CAIRO - A heated debate about the post-revolution roadmap in Egypt has erupted. Ordinary citizens are jostling and shoving to climb on the podium and voice their visions and suggestions.
Supporting the birth of a new era in Egypt after the uprising on January 25, influential figures of the intelligentsia are joining in.
It is no surprise that ordinary citizens, represented by the working class and Government employees, want an all-out war against corruption and its masterminds under Mubarak's regime.
The nation is also calling for investigating the fortune amassed by the former president and his family over 30 years in power. When talking to the press, an employee insisted: “A post-revolution society in Egypt will only grow healthy and strong when the corrupt oligarchy of the former regime is forced to return our money and property.” Masoud Ibrahim added: “At a time when we were struggling to find the next meal for our children, they were stashing billions of US dollars away.”
Ibrahim added that he was one of the strikers who camped outside the People's Assembly last year to call for a wage increase. “The new society should guarantee social justice and equality,” he urged.
Political activists and writers are offering categorically different versions of what the post-revolution Egyptian society should look like. Mohamed Gamal el-Zayat, the Director of the National Centre for Middle East Studies, said that the revolution should lead to the restructuring of the political establishment.
He thought that the Supreme Council of the Armed Forces was steering the nation into this direction, basing his view on SCAF's determination to amend the Constitution.
“The Armed Forces have also pledged to revoke the Emergency Law,” el-Zayat commented. “They are keen to accomplish constitutional changes within six months before calling for parliamentary and presidential elections.”
Elaborating on his proposals for a new society, el-Zayat suggested that restrictions on the formation of political parties should be eliminated. He demanded that new parties should receive a 'birth certificate' the moment they notify the ad hoc committee.
“Elections should only take place after political activists enjoy smooth and unrestricted procedures when forming their parties.”
An Ain Shams University law professor, however, warned that the old political system should be razed to the ground before the foundations of a new one were built. Prof. Hussam Essa was worried also that members of the former regime were planning a counterattack on the strategies proposed to create a new political system.
Essa insisted that media people and journalists who had extolled the former regime should resign. “They made propaganda for the former regime, although it killed more than 300 young people during the revolution. It is unacceptable that they are still in their posts,” he protested.
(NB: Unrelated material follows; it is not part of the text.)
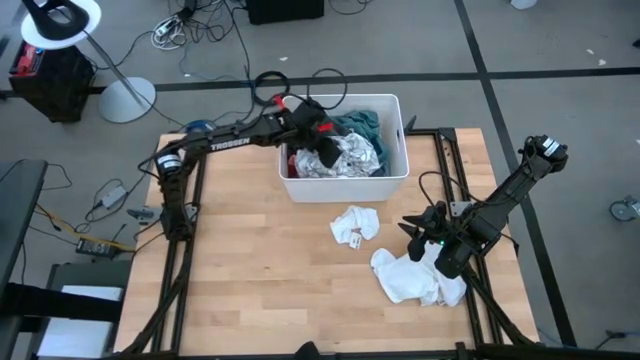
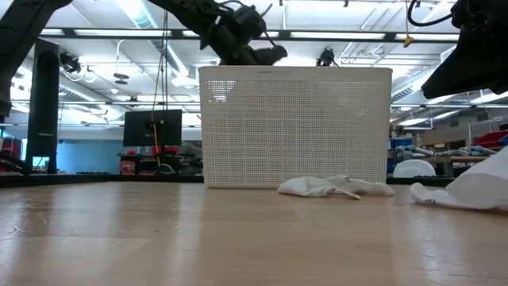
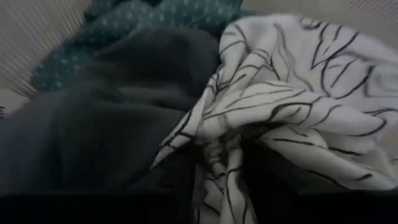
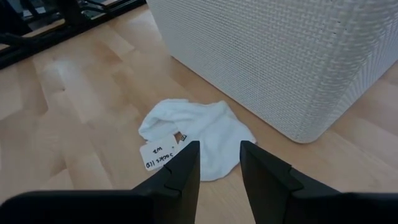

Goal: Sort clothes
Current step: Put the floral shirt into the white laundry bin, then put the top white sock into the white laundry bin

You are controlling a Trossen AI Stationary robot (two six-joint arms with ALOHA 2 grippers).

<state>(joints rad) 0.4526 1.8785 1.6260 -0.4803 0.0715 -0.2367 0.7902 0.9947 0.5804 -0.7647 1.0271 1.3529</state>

Essa had also no intention to witness the emergence of another idolised ruler with unlimited power. “Enough with the ruler-cum-deity,” he said. The new constitutional amendments suggest the limitation of a presidential term to four years with two terms maximum.
Supporting calls by working class people and employees, the law professor said that the war against corruption could not be won unless the local municipalities were abolished, since they were the ultimate dens of corruption.